## Instructions for the task
Go over the entries and report the lines where the word "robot" occurs.

○ ○ ○

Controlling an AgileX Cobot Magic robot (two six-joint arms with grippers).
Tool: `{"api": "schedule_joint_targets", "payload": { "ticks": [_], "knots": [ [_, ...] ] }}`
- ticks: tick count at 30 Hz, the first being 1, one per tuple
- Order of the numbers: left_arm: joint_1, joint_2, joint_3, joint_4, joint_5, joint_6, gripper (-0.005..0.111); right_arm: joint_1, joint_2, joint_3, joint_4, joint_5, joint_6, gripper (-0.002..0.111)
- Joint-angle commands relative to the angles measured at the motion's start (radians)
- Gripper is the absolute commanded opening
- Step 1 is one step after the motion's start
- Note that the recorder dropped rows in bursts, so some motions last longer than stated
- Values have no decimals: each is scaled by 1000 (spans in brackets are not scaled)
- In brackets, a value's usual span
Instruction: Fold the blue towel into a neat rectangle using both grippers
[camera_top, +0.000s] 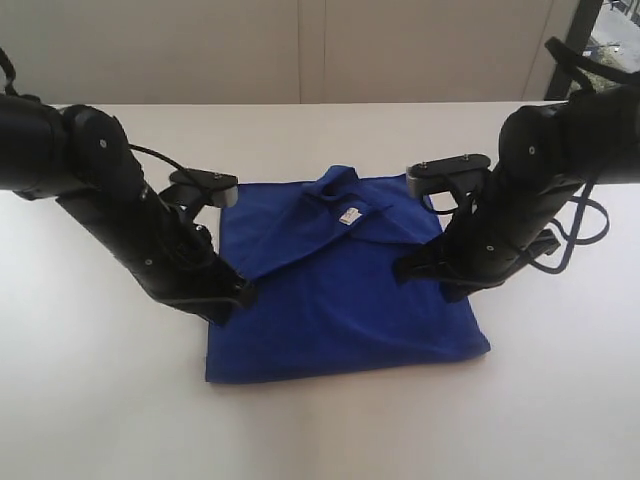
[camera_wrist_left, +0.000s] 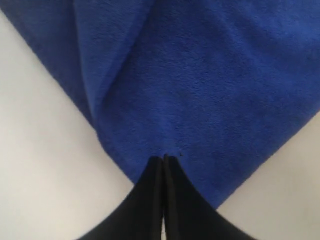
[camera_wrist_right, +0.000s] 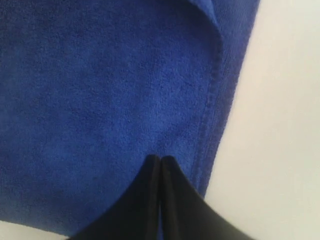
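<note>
- White table (camera_top: 320, 445), plain beige wall (camera_top: 300, 50) behind. The blue towel (camera_top: 340, 310) lies in the middle of the table, with its white label (camera_top: 349, 215) showing on the rumpled far part.
- The left gripper (camera_top: 243, 293) is down on the cloth on the left-arm side of the label, close to that side's edge. Its jaws are pressed tight together, with the tips on the fabric.
- The right gripper (camera_top: 400, 270) sits on the other side of the label, just inside the hemmed edge (camera_wrist_right: 212, 100). Its jaws are fully closed too.
- I can't tell whether either pair of tips has any cloth pinched between them.
- Risk one: if one side has closed on nothing, a lift would raise only the other side and the fold would go skew.
- Risk two: the flaps around the label lie diagonal and bunched. Folding over them would probably trap crooked layers, not a neat rectangle.
- Risk three: the cloth is soft, so a thin pinch could slip out mid-carry, and arms moving at uneven pace would twist it.
- Risk four: tips that press and drag could push the whole towel across the smooth table.
</note>
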Motion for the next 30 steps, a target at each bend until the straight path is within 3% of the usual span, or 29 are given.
{"api": "schedule_joint_targets", "payload": {
  "ticks": [1,6,19,26,30],
  "knots": [
    [-46,-14,43,-25,-78,-16,0,4,-8,27,2,-26,-3,0],
    [-52,-14,97,-42,-170,-18,0,4,-4,48,2,-59,6,0],
    [-52,73,149,-44,-210,-20,0,4,-4,96,9,-114,6,0],
    [-50,84,149,134,-197,-20,0,4,-4,105,5,-112,6,0],
    [-6,84,149,165,-175,-22,0,4,-4,105,5,-107,6,0]
  ]
}}
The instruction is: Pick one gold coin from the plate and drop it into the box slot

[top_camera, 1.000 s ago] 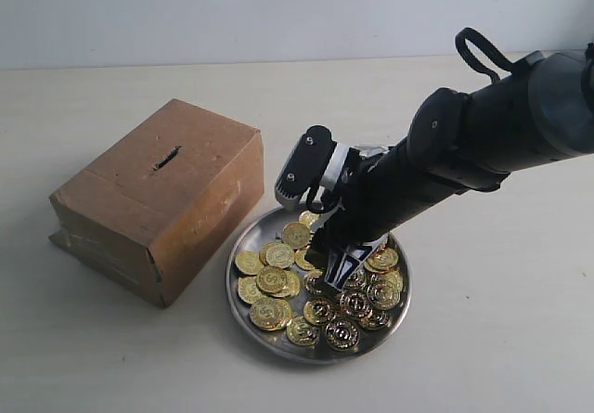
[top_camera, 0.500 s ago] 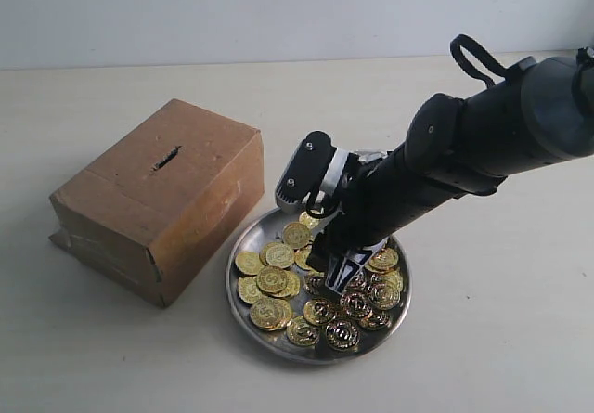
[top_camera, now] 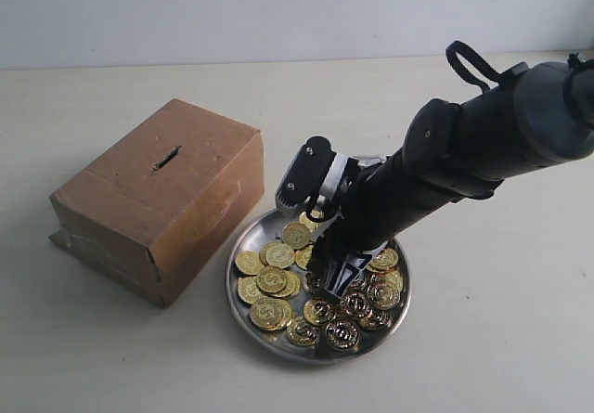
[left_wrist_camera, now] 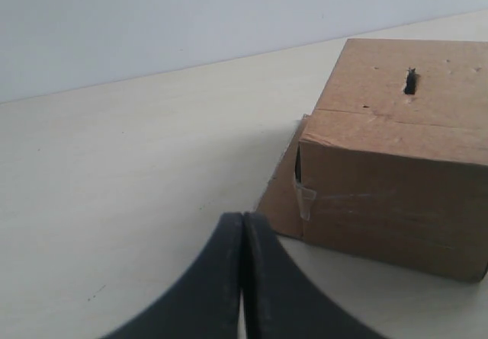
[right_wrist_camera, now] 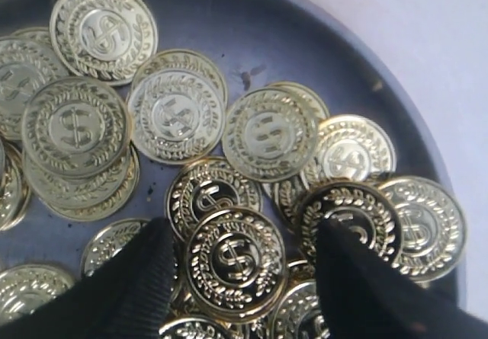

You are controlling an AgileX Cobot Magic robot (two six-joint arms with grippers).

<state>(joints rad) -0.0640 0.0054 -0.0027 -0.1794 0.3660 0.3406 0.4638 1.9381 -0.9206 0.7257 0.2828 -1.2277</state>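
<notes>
Right gripper (right_wrist_camera: 244,236), fingers spread wide, reaches down into the plate (top_camera: 260,235) beside the box (top_camera: 158,195), straddling one flat gold coin (right_wrist_camera: 229,261) lying directly between its tips, apparently not yet gripped.

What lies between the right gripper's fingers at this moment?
One gold coin, resting atop other coins in the plate; fingers apart, shown in right wrist view.

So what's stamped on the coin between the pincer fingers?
That coin is gold: dollar sign inside a leafy wreath. Best in right wrist view.
</notes>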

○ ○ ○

## Exercise output
Controlling an AgileX Cobot Magic robot (two six-joint arms with grippers).
You are controlling an AgileX Cobot Magic robot (two six-joint arms with grippers).

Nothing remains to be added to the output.